La seconde série concerne le fond des politiques publiques

• S’agissant de la lutte contre les discriminations, chaque service public serait soumis à une obligation de diagnostic des discriminations qu’il produit et de rapport annuel devant le Parlement sur les moyens mis en œuvre et la réalisation des objectifs.

• En matière culturelle, les nouvelles institutions devraient l’être dans les quartiers de la politique de la ville, les familles défavorisées devraient se voir remettre des titres d’accès privilégié aux manifestations culturelles et des mesures de discrimination positive devraient être instaurées dans les formations artistiques supérieures.

• Les projets de rénovation urbaine devraient être définis d’abord en fonction de visées sociales, en concertation avec les habitants. Les équipements collectifs à vocation sociale pourraient être financés dans la durée par les constructeurs, en échange d’autorisations de déroger partiellement aux règles d’urbanisme.

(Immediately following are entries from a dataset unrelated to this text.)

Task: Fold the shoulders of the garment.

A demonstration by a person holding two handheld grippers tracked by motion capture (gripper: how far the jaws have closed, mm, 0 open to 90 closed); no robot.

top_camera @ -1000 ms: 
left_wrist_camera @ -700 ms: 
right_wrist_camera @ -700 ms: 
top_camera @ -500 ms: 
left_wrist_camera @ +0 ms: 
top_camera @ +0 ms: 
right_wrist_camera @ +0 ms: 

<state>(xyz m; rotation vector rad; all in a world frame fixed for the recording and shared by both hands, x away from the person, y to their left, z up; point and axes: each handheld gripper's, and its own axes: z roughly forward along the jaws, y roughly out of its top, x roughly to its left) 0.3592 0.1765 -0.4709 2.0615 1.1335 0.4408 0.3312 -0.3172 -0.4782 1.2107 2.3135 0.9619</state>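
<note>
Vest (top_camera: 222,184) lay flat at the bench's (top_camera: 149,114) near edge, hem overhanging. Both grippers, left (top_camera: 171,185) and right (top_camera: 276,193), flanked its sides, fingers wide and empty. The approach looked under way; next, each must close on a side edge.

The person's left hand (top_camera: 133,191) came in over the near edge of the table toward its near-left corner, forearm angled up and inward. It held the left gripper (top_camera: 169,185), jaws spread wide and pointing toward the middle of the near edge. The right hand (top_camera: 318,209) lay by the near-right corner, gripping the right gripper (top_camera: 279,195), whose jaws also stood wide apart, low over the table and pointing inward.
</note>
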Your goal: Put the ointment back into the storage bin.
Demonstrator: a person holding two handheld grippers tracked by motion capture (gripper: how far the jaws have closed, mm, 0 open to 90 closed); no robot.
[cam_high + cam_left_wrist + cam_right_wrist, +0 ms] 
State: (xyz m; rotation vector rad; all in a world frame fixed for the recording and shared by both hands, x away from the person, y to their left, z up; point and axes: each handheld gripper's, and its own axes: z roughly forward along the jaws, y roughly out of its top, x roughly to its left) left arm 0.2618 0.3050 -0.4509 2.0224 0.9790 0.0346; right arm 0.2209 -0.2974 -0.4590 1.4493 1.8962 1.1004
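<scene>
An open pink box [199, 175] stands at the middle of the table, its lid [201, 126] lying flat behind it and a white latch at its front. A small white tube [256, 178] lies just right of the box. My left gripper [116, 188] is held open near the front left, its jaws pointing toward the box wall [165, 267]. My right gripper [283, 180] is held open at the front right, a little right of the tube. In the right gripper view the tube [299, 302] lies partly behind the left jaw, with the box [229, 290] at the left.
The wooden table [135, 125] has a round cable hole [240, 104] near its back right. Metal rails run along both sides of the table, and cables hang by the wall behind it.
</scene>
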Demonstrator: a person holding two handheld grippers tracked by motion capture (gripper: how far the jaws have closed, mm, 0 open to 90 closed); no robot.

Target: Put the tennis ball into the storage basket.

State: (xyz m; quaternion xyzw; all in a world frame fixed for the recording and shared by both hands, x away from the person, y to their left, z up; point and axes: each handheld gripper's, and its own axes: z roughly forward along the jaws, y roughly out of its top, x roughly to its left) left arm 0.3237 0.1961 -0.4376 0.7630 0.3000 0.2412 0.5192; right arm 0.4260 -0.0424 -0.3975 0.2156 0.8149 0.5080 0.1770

• L’accès aux droits des immigrés âgés devrait être renforcé et leur maintien dans les quartiers de la politique de la ville devrait être encouragé par la construction de logements sociaux médicalisés.

• Enfin un rapport apaisé à la question musulmane et au fait religieux est recommandé, impliquant notamment de permettre la création de nouveaux lieux de cultes via le recours à des fondations.